Brief >> Below are records; report how many of their lines contain the word "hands", giving only the number.
==== Data in this exercise
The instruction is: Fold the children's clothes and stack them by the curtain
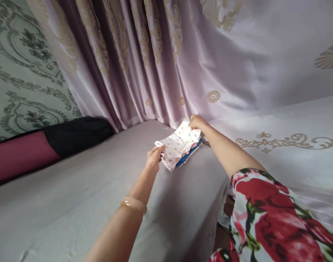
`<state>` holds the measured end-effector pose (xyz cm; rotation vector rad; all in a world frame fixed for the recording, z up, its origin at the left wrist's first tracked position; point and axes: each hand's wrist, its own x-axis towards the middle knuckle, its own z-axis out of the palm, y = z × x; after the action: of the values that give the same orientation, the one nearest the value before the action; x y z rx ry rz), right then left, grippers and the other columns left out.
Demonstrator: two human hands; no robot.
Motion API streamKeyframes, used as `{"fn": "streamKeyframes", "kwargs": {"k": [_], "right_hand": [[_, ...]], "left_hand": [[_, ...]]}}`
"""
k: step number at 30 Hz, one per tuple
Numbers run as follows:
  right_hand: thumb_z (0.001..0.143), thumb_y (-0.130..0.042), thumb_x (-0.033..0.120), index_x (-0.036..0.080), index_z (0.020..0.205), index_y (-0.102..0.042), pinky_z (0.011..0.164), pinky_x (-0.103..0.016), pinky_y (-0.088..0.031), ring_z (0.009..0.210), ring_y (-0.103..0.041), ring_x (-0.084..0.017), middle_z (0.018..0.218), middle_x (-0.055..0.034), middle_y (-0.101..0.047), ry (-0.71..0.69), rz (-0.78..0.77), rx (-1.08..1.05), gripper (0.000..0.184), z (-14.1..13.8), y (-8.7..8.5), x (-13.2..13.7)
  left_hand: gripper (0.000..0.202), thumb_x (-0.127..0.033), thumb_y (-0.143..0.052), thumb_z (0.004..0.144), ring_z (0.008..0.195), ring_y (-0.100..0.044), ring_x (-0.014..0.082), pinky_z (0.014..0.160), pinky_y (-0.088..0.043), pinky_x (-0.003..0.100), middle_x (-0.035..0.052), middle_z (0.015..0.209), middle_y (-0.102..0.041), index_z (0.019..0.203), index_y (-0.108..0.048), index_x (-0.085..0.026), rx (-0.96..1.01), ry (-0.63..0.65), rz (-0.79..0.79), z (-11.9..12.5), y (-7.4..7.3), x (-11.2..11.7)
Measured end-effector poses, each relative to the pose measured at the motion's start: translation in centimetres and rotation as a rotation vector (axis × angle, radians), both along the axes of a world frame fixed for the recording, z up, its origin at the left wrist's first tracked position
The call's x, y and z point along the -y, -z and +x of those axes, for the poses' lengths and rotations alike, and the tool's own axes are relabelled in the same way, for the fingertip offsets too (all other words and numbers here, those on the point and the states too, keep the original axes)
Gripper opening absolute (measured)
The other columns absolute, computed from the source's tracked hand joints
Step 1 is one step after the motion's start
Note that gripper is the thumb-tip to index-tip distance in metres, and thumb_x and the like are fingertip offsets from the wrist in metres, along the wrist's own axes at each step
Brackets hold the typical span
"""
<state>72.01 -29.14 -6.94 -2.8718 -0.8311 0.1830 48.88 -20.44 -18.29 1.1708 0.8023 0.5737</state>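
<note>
A white folded garment [179, 141] with small printed motifs lies on top of a small stack of folded clothes, near the curtain. My left hand [155, 155] pinches its near left edge. At the far right corner, my right hand [198, 123] has its fingers curled round the cloth. Under the white piece, the edges of pink cloth and a blue folded garment [188, 155] show. The lower layers are partly hidden.
The stack rests on a grey sheet-covered bed [100, 196]. Purple-pink curtains [155, 65] hang behind and to the right. A long black and maroon bundle [54, 143] lies along the patterned wall at left. The bed's edge drops off at lower right.
</note>
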Motion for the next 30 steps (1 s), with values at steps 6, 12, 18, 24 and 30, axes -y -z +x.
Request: {"fn": "streamKeyframes", "kwargs": {"k": [6, 12, 18, 24, 30], "right_hand": [[0.073, -0.067, 0.008, 0.013, 0.073, -0.075, 0.071, -0.024, -0.048, 0.068, -0.067, -0.016, 0.062, -0.0066, -0.069, -0.019, -0.01, 0.038, 0.01, 0.7, 0.9, -0.2], [0.07, -0.067, 0.007, 0.012, 0.099, -0.074, 0.075, -0.025, -0.049, 0.088, -0.068, -0.022, 0.081, -0.0121, -0.073, -0.018, 0.009, 0.119, 0.031, 1.0, 2.7, -0.3], [0.08, -0.059, 0.013, 0.012, 0.12, -0.066, 0.086, -0.03, -0.047, 0.108, -0.063, -0.028, 0.106, -0.0193, -0.069, 0.01, 0.058, 0.157, 0.041, 0.8, 4.3, -0.1], [0.087, -0.05, 0.017, 0.012, 0.127, -0.061, 0.093, -0.033, -0.045, 0.115, -0.059, -0.029, 0.114, -0.0201, -0.066, 0.029, 0.073, 0.164, 0.041, 1.1, 5.3, 0.0], [0.088, -0.049, 0.018, 0.012, 0.12, -0.065, 0.092, -0.032, -0.046, 0.114, -0.06, -0.028, 0.107, -0.02, -0.069, 0.007, 0.075, 0.18, 0.036, 1.4, 5.1, -0.4]], "left_hand": [[0.04, -0.045, -0.082, 0.049, 0.051, -0.047, 0.0066, 0.048, -0.033, 0.02, -0.0028, 0.061, -0.054, 0.067, -0.062, -0.016, -0.03, -0.022, -0.043, 0.4, 1.1, 0.3], [0.038, -0.041, -0.083, 0.052, 0.049, -0.048, 0.0063, 0.046, -0.035, 0.018, -0.0041, 0.057, -0.053, 0.073, -0.064, -0.015, -0.022, -0.014, -0.073, 0.5, 3.0, 0.2], [0.054, -0.037, -0.084, 0.055, 0.047, -0.05, 0.0078, 0.048, -0.042, 0.02, -0.0061, 0.055, -0.054, 0.102, -0.066, -0.017, -0.039, -0.039, -0.031, 0.6, 3.8, 0.3], [0.054, -0.051, -0.081, 0.056, 0.041, -0.046, 0.0072, 0.042, -0.035, 0.019, -0.0059, 0.052, -0.051, 0.096, -0.066, -0.018, -0.106, 0.031, -0.014, 0.9, 2.7, -0.6], [0.044, -0.049, -0.08, 0.052, 0.038, -0.038, 0.0051, 0.04, -0.026, 0.02, -0.0067, 0.047, -0.044, 0.076, -0.066, -0.014, -0.026, -0.029, 0.041, 1.3, 2.3, -1.3]]}}
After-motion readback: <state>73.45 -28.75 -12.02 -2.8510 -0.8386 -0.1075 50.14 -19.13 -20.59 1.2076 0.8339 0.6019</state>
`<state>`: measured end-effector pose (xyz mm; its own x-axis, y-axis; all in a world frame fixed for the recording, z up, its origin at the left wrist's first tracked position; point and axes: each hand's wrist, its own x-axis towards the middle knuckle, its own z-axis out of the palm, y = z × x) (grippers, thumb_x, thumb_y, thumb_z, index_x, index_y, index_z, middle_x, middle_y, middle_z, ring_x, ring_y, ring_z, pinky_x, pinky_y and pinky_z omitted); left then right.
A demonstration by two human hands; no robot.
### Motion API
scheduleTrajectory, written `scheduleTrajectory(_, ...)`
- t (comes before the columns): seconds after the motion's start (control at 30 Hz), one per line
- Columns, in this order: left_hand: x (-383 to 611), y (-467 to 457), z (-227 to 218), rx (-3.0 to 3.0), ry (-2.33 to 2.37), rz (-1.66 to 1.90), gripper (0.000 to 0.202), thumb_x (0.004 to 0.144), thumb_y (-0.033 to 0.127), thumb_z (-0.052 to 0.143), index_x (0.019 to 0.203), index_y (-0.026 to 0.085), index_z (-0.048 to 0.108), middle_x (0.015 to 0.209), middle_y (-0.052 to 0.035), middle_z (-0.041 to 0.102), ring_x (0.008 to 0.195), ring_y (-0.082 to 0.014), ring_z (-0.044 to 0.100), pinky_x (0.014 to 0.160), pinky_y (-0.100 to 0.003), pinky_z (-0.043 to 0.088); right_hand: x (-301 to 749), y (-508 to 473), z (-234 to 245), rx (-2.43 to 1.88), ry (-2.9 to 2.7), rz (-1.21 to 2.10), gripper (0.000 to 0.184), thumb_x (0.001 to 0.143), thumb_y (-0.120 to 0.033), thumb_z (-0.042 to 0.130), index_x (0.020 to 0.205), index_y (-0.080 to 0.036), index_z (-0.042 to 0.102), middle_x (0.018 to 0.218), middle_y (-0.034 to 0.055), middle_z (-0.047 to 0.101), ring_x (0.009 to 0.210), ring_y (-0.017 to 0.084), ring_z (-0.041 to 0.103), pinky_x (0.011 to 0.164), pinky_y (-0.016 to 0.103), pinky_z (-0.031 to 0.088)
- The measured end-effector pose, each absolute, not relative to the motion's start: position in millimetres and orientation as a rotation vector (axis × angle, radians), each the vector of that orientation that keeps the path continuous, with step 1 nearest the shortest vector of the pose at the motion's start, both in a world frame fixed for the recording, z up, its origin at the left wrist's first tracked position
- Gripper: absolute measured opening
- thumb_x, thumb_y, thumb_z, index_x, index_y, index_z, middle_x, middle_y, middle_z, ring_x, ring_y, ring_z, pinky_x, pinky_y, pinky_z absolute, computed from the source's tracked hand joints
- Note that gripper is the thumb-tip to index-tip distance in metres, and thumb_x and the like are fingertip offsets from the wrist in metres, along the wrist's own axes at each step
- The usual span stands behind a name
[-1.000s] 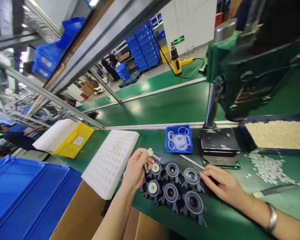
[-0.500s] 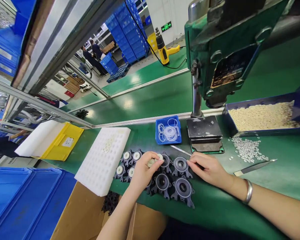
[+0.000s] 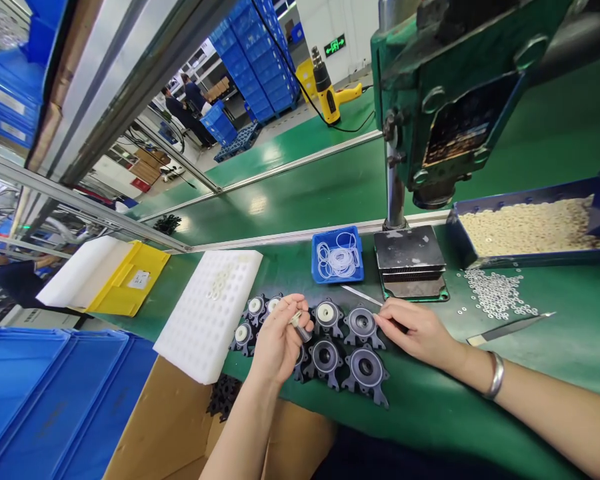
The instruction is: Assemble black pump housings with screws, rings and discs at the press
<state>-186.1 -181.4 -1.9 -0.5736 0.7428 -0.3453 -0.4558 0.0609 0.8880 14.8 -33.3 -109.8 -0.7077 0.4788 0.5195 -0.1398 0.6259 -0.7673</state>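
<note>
Several black round housings lie in two rows on the green bench; some carry a white insert, others are hollow. My left hand is closed round a small metal cylinder just left of the housings. My right hand rests on the bench with fingers pinched at the edge of a housing, beside thin metal tweezers; what the fingers hold is hidden.
A white foam tray lies to the left. Behind stand a small blue bin of white rings, a green press over a black plate, a bin of white parts, loose washers and a blade.
My left hand set a white insert into a housing, then drew back left holding the metal cylinder. My right hand stayed at the housing's edge.
</note>
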Motion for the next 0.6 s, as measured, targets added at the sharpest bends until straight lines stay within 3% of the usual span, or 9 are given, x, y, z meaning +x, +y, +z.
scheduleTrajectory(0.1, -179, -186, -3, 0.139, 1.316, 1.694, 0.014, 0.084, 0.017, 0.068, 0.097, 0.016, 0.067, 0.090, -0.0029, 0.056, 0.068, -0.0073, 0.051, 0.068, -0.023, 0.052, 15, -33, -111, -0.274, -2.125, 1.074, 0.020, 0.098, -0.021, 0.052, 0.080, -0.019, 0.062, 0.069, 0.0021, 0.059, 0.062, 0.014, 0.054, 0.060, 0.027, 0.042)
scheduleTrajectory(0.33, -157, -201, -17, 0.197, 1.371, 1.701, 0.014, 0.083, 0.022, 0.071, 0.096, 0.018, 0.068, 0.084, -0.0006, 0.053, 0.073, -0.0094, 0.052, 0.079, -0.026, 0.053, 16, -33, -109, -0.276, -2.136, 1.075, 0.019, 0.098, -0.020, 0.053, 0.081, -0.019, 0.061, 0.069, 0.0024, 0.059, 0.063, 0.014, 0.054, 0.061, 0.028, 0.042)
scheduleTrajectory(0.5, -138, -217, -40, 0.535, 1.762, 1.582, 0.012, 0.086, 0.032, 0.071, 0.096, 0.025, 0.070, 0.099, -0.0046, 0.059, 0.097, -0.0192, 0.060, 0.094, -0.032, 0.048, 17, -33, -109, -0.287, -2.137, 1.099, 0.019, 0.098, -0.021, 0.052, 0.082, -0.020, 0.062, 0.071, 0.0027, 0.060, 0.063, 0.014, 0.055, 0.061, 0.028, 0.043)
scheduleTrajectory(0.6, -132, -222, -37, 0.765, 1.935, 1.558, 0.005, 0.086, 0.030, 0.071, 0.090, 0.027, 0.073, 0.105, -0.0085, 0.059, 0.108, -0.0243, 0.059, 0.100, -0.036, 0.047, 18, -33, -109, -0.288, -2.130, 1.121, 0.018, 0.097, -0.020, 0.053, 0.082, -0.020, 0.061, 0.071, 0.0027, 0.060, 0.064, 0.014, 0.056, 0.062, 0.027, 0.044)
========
Response below >> 2